少年編Iで最も印象に残るのは,後半で登校拒否を起こした友達のリエに対する,倫太郎の呼びかけのデリケートさである。ここまで心が練れている小学生がいたら凄いと思う。ヤマゴリラという教師の描かれ方も面白い。はじめは箸にも棒にもかからない権威主義の塊のようだが,実は市井の植物学者であるということがわかり,しかも偶然フィールドで子どもたちと出会ってから,微妙に変化を見せる。少年編IIの最後で,傷ついた小瀬倫太郎とフィールドのヤマゴリラが出くわす場面は感動を誘う。ヤマゴリラを通して作者が描きたかったのは,一期一会を大事にすれば人は変わるということではなかったか。いや,ヤマゴリラだけでない。先入観にとらわれることなく,虚心坦懐に人に接しようというのは,本作品を通しての,作者の一貫した主張である。

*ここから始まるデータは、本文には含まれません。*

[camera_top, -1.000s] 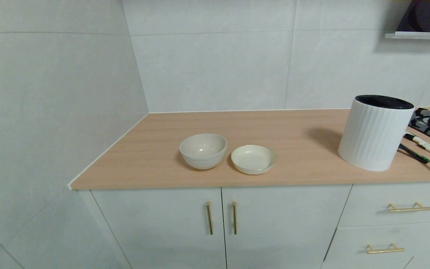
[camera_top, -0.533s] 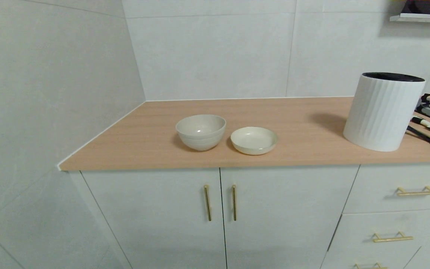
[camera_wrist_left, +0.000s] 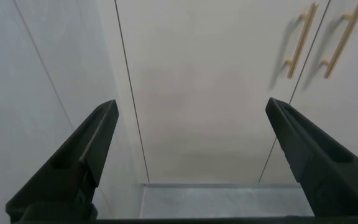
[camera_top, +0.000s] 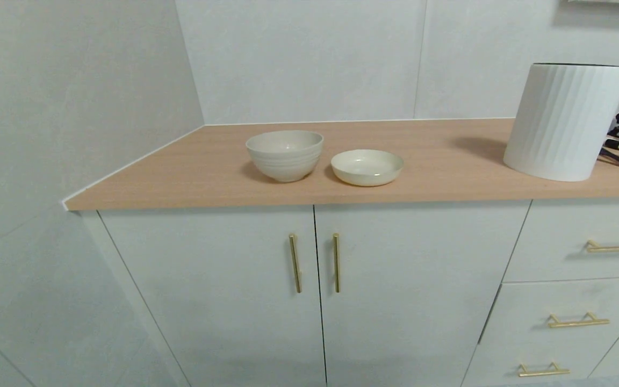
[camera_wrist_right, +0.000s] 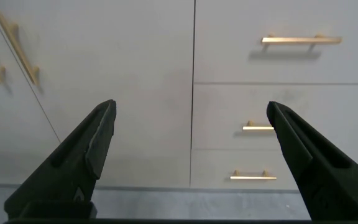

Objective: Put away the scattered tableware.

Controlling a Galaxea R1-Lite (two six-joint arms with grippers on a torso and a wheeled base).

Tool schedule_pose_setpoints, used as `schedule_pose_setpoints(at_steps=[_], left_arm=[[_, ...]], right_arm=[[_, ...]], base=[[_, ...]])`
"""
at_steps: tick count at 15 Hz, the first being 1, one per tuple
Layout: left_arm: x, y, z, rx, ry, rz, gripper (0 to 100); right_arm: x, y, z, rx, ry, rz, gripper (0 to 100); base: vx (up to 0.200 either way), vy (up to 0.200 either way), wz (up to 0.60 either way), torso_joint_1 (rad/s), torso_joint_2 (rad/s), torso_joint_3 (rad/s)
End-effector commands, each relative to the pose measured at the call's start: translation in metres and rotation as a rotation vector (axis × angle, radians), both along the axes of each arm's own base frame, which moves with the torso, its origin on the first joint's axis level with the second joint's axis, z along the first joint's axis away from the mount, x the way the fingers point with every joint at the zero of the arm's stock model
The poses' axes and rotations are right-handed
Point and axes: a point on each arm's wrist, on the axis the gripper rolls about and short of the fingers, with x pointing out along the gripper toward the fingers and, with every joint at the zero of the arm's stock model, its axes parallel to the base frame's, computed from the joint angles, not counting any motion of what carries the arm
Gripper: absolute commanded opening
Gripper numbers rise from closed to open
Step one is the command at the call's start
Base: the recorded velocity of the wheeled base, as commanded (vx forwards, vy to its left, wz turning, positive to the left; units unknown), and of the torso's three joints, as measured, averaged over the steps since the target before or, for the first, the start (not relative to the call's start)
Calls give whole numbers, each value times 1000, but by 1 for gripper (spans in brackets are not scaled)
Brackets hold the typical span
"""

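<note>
Approach matters: left claw (camera_wrist_left: 191,158) and right claw (camera_wrist_right: 191,158), both spread apart, sit below the bowl (camera_top: 285,155); one should rise over its rim, clear of the dish (camera_top: 367,167) beside it.

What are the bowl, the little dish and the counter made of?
The bowl looks like glazed ceramic, maybe hard plastic: cream, ridged, with a shiny glint inside. The dish looks the same, smooth and glossy. The counter looks like wood or wood-look laminate: matte, with streaky grain.
</note>
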Motion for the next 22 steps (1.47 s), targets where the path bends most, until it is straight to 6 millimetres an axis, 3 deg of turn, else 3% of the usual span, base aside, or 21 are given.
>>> schedule_pose_setpoints(at_steps=[1,7,13,22], left_arm=[[0,0,0,-1,0,0,100],[0,0,0,-1,0,-2,100],[0,0,0,-1,0,0,100],[0,0,0,-2,0,0,100]], right_arm=[[0,0,0,-1,0,0,100],[0,0,0,1,0,0,100],[0,0,0,1,0,0,100],[0,0,0,-1,0,0,100]], base=[[0,0,0,-124,456,330],[0,0,0,-52,231,176],[-200,0,0,-3,13,14],[0,22,0,-1,0,0]])
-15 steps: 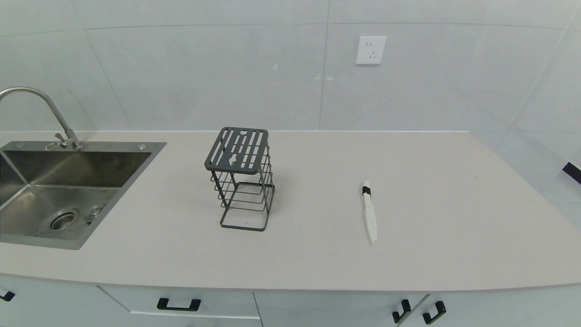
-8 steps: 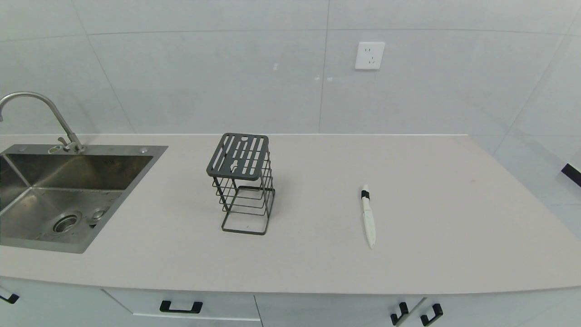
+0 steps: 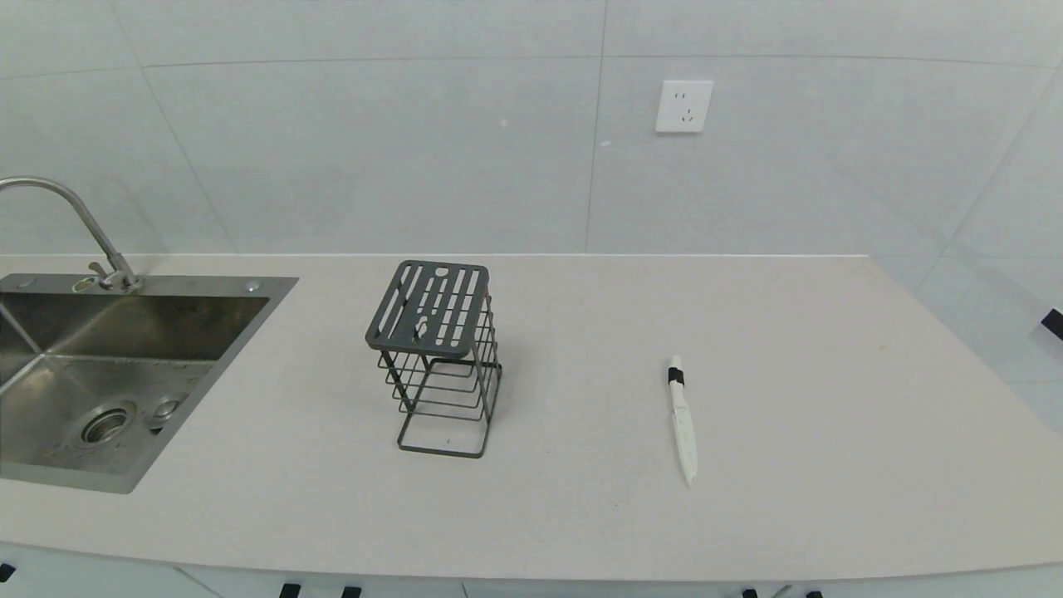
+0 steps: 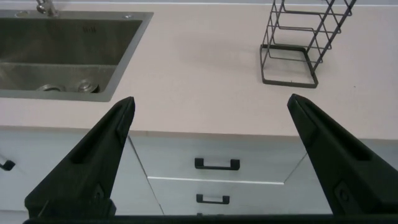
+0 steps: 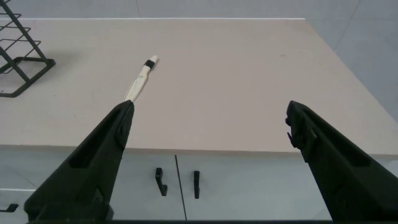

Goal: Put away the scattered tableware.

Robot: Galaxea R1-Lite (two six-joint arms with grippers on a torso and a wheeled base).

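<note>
A white knife (image 3: 681, 419) with a black band near its handle end lies flat on the beige counter (image 3: 789, 332), to the right of a dark wire rack (image 3: 436, 357) with a slotted top plate. The knife (image 5: 140, 79) lies ahead of my right gripper (image 5: 208, 118), which is open and held in front of the counter's front edge. My left gripper (image 4: 211, 118) is open too, also short of the counter edge, with the wire rack's base (image 4: 292, 56) ahead of it. Both grippers hold nothing.
A steel sink (image 3: 100, 374) with a curved faucet (image 3: 83, 224) is set into the counter's left end. A white wall socket (image 3: 683, 106) sits on the tiled wall behind. White drawers with black handles (image 4: 216, 164) lie below the counter edge.
The whole head view has shifted: the counter, rack and knife now sit lower in the picture and the drawer fronts have nearly dropped out. The rack and knife have not moved on the counter.
</note>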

一つわからないのは,浮気に対する考え方である。納得していればそれでいいっていうのか? なんか違うんじゃないかと思う。タケやんは悪くないけど,妻を悲しませるウエハラさんは,やっぱり最低の奴と思う。しかし,これも一つの原風景なのかもしれない。昔の映画によくこういう駄目駄目男が出てくるから。

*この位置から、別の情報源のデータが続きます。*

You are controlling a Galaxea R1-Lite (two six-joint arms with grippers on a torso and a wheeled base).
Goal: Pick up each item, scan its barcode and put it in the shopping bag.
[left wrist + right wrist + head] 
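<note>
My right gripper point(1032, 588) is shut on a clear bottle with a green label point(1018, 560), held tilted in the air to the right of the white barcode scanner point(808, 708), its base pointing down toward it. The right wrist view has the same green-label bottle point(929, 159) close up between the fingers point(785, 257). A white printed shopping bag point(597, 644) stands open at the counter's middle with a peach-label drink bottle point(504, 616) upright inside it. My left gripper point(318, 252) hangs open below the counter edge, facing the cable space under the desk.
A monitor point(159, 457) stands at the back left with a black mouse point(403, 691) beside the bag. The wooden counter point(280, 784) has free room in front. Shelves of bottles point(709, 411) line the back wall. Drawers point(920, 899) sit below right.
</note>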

なお,本書の思想的背景には,少林寺拳法の考え方が大きく反映されているらしい。全面的に賛同するわけではないが,自立と自律が大事だという基本には共感した。

【1999年9月8日記】


成長編I

幼年編,少年編に続き,中学生となった倫太郎たちが客観的視点を獲得していく,いいかえれば社会化してゆく「成長編」である。まだIしかでていないが,続きが出版され次第ここに追加することにして,紹介してしまおう。フローラ上野ブックガーデンでは平積みになっているから,意外にファンが多いのかもしれない。

成長編Iは,倫太郎たちが保育園時代につきあった保母である「リエぼう」の結婚式から始まる。この結婚式の描写がとても良い。良いのだが,普通はそこまで親に理解して貰うのが大変なのだ。リエぼうと髭くん夫婦は,その点きわめて恵まれている。話は,その結婚式に出席していた,倫太郎たちの中学の教師の中でも良心といえるような3人との対話を経て,荒れる学校をどうしていけばいいのか,学校に関わるすべての人が主体的に考えなくてはいけないという方向へ展開するのが粗筋であるが,諸所に挿入されるエピソードがまた示唆に富んでいて,いろいろ考えさせる。続編が待ち遠しい。

苦言を1つ。人間の不完全さをいいたいためと思うが,倫太郎たちが酒を嗜む描写は感心しない。成長期の脳にとってアルコール及びその代謝物は毒物であって,飲まない方がよい。多くの伝統社会でも,アルコールは成人男性が儀礼のときにのみ飲むことを許されるものであった筈だ。ある地方ではそれを許容する文化があったとしても,倫太郎たちにはそうさせないで欲しかった。……というのは,ぼくの価値観の押しつけになるのかもしれないが。

ついでに,どうでもいいつっこみを1つ。髭くんが酔ってやらかす替え歌の歌詞って,関西を舞台としたこの作品ではおかしいのでは?

【2000年1月5日記】


成長編II

2001年2月に,「成長編II」が出版された。相変わらずさわやかな読後感であり,達人の物語であるには違いないが,非行グループの内実を描くことに躊躇いがあるような気がした。わざとだろうか。

【2001年5月7日記】


あすなろ編I, II

泣けてきて困った。「教える」ということについて考えさせられた。